### EXERCISE GOAL
Repeat the listing that follows without a single change.
(RAW DATA begins)
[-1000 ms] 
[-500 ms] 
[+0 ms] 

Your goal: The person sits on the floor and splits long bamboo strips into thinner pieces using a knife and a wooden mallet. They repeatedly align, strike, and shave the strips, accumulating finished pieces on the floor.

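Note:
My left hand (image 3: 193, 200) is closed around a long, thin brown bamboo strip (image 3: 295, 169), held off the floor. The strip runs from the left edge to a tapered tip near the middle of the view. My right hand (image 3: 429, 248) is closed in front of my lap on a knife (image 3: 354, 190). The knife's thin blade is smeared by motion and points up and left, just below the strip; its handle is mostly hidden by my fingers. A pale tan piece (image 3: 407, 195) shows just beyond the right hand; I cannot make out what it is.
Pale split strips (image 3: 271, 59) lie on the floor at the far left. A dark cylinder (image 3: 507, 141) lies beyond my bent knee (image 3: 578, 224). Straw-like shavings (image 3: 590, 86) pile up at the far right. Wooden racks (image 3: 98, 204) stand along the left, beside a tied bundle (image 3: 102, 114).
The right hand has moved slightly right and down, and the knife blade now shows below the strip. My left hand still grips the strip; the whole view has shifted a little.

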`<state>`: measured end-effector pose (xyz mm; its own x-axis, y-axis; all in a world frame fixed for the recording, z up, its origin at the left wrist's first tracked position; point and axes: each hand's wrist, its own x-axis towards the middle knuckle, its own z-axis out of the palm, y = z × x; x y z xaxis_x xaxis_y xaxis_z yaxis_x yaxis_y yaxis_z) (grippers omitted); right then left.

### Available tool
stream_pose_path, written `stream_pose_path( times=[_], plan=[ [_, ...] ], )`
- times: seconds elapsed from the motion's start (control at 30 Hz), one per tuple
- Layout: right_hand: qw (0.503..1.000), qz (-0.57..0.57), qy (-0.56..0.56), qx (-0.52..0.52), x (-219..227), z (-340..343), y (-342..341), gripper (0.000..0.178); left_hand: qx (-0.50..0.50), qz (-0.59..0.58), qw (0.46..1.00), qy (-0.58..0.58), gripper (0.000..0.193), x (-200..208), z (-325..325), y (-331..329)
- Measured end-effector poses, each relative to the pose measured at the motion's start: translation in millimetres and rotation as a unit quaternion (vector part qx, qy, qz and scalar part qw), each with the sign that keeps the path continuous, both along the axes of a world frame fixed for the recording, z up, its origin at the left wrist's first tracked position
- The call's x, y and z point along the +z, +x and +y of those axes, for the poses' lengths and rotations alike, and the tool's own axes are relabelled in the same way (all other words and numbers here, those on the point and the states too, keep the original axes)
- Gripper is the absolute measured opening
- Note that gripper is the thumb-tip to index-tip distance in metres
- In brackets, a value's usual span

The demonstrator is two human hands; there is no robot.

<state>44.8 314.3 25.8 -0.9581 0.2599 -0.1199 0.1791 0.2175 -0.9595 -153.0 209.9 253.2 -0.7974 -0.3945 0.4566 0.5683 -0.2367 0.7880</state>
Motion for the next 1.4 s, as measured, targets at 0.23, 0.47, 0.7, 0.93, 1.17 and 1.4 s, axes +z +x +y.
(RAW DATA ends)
### FINAL ANSWER
[-1000 ms] 
[-500 ms] 
[+0 ms] 

Your goal: The person sits on the floor and splits long bamboo strips into thinner pieces using a knife and a wooden mallet. They repeatedly align, strike, and shave the strips, accumulating finished pieces on the floor.

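Note:
My left hand (image 3: 193, 200) is closed around a long, thin brown bamboo strip (image 3: 295, 169), held off the floor. The strip runs from the left edge to a tapered tip near the middle of the view. My right hand (image 3: 429, 248) is closed in front of my lap on a knife (image 3: 354, 190). The knife's thin blade is smeared by motion and points up and left, just below the strip; its handle is mostly hidden by my fingers. A pale tan piece (image 3: 407, 195) shows just beyond the right hand; I cannot make out what it is.
Pale split strips (image 3: 271, 59) lie on the floor at the far left. A dark cylinder (image 3: 507, 141) lies beyond my bent knee (image 3: 578, 224). Straw-like shavings (image 3: 590, 86) pile up at the far right. Wooden racks (image 3: 98, 204) stand along the left, beside a tied bundle (image 3: 102, 114).
The right hand has moved slightly right and down, and the knife blade now shows below the strip. My left hand still grips the strip; the whole view has shifted a little.
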
`<state>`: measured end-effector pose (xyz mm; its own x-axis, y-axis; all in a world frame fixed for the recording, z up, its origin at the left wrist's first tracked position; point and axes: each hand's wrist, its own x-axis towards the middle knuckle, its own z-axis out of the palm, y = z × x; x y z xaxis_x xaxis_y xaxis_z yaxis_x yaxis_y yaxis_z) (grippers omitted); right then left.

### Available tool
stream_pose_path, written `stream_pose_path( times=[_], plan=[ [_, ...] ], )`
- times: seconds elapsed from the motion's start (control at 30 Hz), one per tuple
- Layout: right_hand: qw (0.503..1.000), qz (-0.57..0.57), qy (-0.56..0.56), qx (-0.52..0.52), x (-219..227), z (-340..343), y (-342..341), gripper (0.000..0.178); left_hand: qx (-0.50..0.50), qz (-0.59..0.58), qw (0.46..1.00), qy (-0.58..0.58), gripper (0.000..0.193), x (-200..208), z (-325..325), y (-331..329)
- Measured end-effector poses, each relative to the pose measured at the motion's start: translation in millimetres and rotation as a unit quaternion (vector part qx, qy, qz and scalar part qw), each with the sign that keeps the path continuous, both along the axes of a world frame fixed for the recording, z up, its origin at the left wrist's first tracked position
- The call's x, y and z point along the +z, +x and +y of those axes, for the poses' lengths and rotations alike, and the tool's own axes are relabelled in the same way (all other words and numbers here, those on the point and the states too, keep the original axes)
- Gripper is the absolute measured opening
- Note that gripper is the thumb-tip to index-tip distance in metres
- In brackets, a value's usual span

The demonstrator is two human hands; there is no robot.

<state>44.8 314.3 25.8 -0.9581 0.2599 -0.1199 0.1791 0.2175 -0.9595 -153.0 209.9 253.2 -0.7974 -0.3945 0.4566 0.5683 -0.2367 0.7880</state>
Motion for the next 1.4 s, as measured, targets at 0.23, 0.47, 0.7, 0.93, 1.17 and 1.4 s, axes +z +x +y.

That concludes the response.